Postby lilcliffy » Sun Aug 12, 2018 3:45 pm

I have a set of 2018 195cm Asnes Ingstad BC skis in my kitchen!

They are beautifully crafted- a work of art really- with thick full-wrap metal edges, sintered bases, and solid wood cores- the paulownia-poplar core makes this ski almost ridiculously lightweight!

NNNBC-Manual bindings are going on these sticks.

I have been obsessively flexing and squeezing these skis for a couple of days now- some initial impressions/comparisons:

- These skis have a full-length, stable flex- their flex reminds me most of my Storetinds (though they have much more camber than the ST)- this ski is even more stable than my beloved deep snow-mile-crushing Combat Nato! They should offer every bit as much glide and stability as my Combat Nato/Storetind- certainly much more than the E-109/Eon/Epoch/Annum in deep snow.
- The tip is remarkably stiff- stiffer than any of the other skis I have flexed in this class (e.g. Eon/E109/Combat Nato). Though the tip on my Combat Nato is stable- it is not as stiff as this new Ingstad- it is MUCH stiffer than the tip on the Eon, E109, and E99. (I honestly cannot believe that after many years on the Eon that I actually initially thought that the E109 had a stable tip!!)
- Though Asnes has indeed chiseled down the broad-elongated tip of the Combat Nato/Ingstad, the new Ingstad still has a decent trail-breaking tip- larger profile than the Eon, E109, E99.
- There is considerable Nordic Rocker- comparable to my E-109 in terms of length- but, the tips rise more than the E-109. These skis will ski short when downhill skiing on consolidated snow- with a forward-feeling mounting point- they will also feel short when XC skiing on consolidated snow- they are clearly designed for soft, backcountry snow. The rockered-tip will offer effective early-tip rise at downhill speeds. The full-length stable flex of these skis should offer XC stability- even with all of that tip rocker!
- The camber-flex underfoot meets the camber-and-a-half profile- though certainly squashable, there is considerable tension underfoot- it takes a lot of force to close that last bit of camber- these skis are certainly meant to cover some distance.
- The tail is flat, stiff and straight- like a XC ski should be- they should track well when XC skiing.
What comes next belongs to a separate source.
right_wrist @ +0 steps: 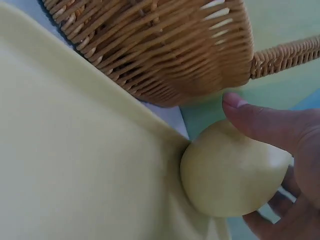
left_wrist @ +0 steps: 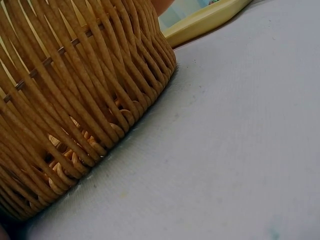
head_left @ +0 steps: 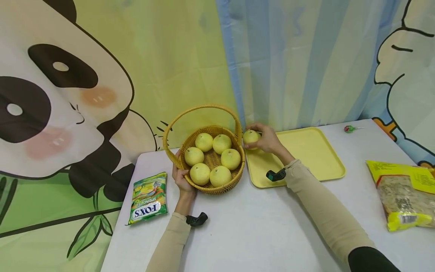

The new Ingstad suggests that it will do everything that the E109 promises, but fails to deliver:
- Superb XC floatation, stability, grip, kick and glide in deep soft snow.
- Controllable camber- controllable enough for efficient climbing and reasonable downhill turns.
- Wonderful turn initiation.
- Effective early-tip rise at downhill speed.

The combination of loads of tension, low camber, full-length stable flex, and a rockered tip!

I will be testing this ski against the Eon, Combat Nato, Combat USGI, E-109, and E-99 this coming winter!!
(I do wish that I had the 205cm Ingstad for a more even comparison!)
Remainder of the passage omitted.